Though median wages on an hourly basis have been essentially stagnant for a generation, workers have worked longer hours – at least during parts of the business cycle when the economy was growing. More family members entered the work force. But most importantly, workers and their families were encouraged to go into debt not only through deceptive credit card ads and teaser practices but also by low interest rates. Alan Greenspan did not perceive or would not acknowledge bubbles in stocks or houses.

The whole corporate order benefited (temporarily) from a debt economy. Low wages can occasion recessions if the wealthy don’t spend most of their income. Increasing levels of debt, however, can cushion the effect of low wages, allowing poorly paid workers to participate in the American dream, thereby blunting radical impulses. And for the wealthy, who can only spend so much on multiple houses, shadow banking and leveraged finance create extraordinary investment opportunities.

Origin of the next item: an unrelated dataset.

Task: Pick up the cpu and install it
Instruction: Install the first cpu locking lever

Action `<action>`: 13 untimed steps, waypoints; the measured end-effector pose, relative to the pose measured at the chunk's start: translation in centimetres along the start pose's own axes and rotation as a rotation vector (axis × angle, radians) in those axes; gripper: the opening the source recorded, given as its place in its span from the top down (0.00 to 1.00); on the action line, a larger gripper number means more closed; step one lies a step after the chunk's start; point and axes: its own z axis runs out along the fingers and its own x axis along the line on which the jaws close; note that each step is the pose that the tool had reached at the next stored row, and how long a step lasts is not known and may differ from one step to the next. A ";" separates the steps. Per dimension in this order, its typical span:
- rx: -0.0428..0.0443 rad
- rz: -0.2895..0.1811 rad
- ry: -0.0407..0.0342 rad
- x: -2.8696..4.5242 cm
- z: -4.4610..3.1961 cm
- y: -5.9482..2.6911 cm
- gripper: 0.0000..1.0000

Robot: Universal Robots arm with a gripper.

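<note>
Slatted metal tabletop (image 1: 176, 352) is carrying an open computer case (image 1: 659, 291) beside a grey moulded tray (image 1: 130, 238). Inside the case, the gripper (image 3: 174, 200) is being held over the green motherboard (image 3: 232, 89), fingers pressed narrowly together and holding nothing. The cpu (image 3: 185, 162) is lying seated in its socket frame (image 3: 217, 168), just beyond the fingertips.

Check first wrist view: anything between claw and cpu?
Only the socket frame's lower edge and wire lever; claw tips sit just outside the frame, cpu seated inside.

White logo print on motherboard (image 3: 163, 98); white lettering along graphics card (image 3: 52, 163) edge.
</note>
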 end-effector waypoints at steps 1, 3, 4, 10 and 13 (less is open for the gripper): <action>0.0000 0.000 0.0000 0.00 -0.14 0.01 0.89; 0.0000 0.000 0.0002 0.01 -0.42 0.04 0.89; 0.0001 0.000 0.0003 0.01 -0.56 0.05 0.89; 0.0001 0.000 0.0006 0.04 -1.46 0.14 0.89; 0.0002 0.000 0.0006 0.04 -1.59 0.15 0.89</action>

The real economy, even with debt financing the bottom two thirds, has remained persistently sluggish.

Debt has another more subtle function. It becomes the modern form of indentured servitude. An individual in debt can’t cut back on work, especially if the terms of the debt suddenly get worse. (And in an unregulated and oligopolistic credit market, that can happen quickly.) Workers are locked into long working hours – often at lousy jobs. Compensatory consumption becomes more entrenched. Having sacrificed so much family and leisure time to pay for consumption, other interests cannot develop. Many workers also become even more bitter toward those “elitists” who challenge current consumer trends.

Of course overwhelming debt is now the 800-pound gorilla in the living room. The pyramid scheme has crashed. Demonizing Barack Obama as a terrorist may not resonate. Americans are overwhelmed with debt in an economy where their jobs and pensions become ever more tenuous even as Bush et al. bail out the banks.

In this last week, Obama must intensify his appeal to working-class voters across racial and lifestyle divides by emphasizing a modern New Deal. His administration would foster new green jobs and buy troubled mortgages at a discount. The banks won’t gain windfall profits. He can help homeowners and get a more sustainable – less debt encumbered – economic engine going.